Goal of the exercise >> You are asked to write out the full listing exactly as it stands.

Supplied data >>
----
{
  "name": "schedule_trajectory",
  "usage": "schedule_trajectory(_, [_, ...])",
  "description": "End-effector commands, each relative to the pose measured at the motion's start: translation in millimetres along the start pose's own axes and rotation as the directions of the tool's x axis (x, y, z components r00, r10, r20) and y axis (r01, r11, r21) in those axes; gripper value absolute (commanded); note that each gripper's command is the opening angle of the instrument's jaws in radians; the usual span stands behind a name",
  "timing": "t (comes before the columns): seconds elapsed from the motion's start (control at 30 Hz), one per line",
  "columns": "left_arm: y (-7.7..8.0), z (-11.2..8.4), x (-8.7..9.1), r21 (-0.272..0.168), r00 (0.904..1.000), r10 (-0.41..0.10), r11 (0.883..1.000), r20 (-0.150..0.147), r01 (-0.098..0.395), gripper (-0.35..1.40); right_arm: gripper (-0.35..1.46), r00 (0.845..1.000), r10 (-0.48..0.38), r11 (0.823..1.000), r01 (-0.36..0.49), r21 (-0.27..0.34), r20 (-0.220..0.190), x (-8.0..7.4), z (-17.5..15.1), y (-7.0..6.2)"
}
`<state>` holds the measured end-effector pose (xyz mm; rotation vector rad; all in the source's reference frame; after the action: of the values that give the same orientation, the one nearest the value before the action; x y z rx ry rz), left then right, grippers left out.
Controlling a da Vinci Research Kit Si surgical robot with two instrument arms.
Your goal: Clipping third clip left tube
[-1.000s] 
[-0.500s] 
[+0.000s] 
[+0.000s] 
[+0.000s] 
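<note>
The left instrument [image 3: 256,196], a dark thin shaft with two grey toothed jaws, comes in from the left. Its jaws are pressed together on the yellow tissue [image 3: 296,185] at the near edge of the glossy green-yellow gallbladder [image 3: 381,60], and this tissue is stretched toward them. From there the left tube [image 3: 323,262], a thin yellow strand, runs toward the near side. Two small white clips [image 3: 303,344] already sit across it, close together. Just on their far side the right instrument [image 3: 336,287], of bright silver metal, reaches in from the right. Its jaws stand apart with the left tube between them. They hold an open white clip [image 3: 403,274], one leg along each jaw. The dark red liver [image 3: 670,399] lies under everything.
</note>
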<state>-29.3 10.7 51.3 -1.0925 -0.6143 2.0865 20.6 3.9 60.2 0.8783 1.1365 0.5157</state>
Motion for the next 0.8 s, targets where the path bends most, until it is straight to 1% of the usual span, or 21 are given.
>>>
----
Answer >>
{
  "name": "schedule_trajectory",
  "usage": "schedule_trajectory(_, [_, ...])",
  "description": "End-effector commands, each relative to the pose measured at the motion's start: translation in millimetres along the start pose's own axes and rotation as the directions of the tool's x axis (x, y, z components r00, r10, r20) and y axis (r01, r11, r21) in those axes; gripper value absolute (commanded); note that each gripper's command is the opening angle of the instrument's jaws in radians; the usual span stands behind a name",
  "timing": "t (comes before the columns): seconds elapsed from the motion's start (control at 30 Hz), one per line",
  "columns": "left_arm: y (-7.7..8.0), z (-11.2..8.4), x (-8.7..9.1), r21 (-0.272..0.168), r00 (0.904..1.000), r10 (-0.41..0.10), r11 (0.883..1.000), r20 (-0.150..0.147), r01 (-0.098..0.395), gripper (-0.35..1.40); right_arm: gripper (-0.35..1.46), r00 (0.845..1.000), r10 (-0.48..0.38), r11 (0.823..1.000), r01 (-0.36..0.49), r21 (-0.27..0.34), r20 (-0.220..0.190), x (-8.0..7.4), z (-17.5..15.1), y (-7.0..6.2)"
}
`<state>` holds the measured end-effector pose (xyz mm; rotation vector rad; all in the source's reference frame; after the action: of the values that give the same orientation, the one nearest the value before the action; x y z rx ry rz), left then right, grippers left out.
Controlling a da Vinci Research Kit Si surgical robot with two instrument arms.
Your goal: Clipping third clip left tube
[-1.000s] 
[-0.500s] 
[+0.000s] 
[+0.000s] 
[+0.000s] 
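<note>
The left instrument [image 3: 256,196], a dark thin shaft with two grey toothed jaws, comes in from the left. Its jaws are pressed together on the yellow tissue [image 3: 296,185] at the near edge of the glossy green-yellow gallbladder [image 3: 381,60], and this tissue is stretched toward them. From there the left tube [image 3: 323,262], a thin yellow strand, runs toward the near side. Two small white clips [image 3: 303,344] already sit across it, close together. Just on their far side the right instrument [image 3: 336,287], of bright silver metal, reaches in from the right. Its jaws stand apart with the left tube between them. They hold an open white clip [image 3: 403,274], one leg along each jaw. The dark red liver [image 3: 670,399] lies under everything.
</note>
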<state>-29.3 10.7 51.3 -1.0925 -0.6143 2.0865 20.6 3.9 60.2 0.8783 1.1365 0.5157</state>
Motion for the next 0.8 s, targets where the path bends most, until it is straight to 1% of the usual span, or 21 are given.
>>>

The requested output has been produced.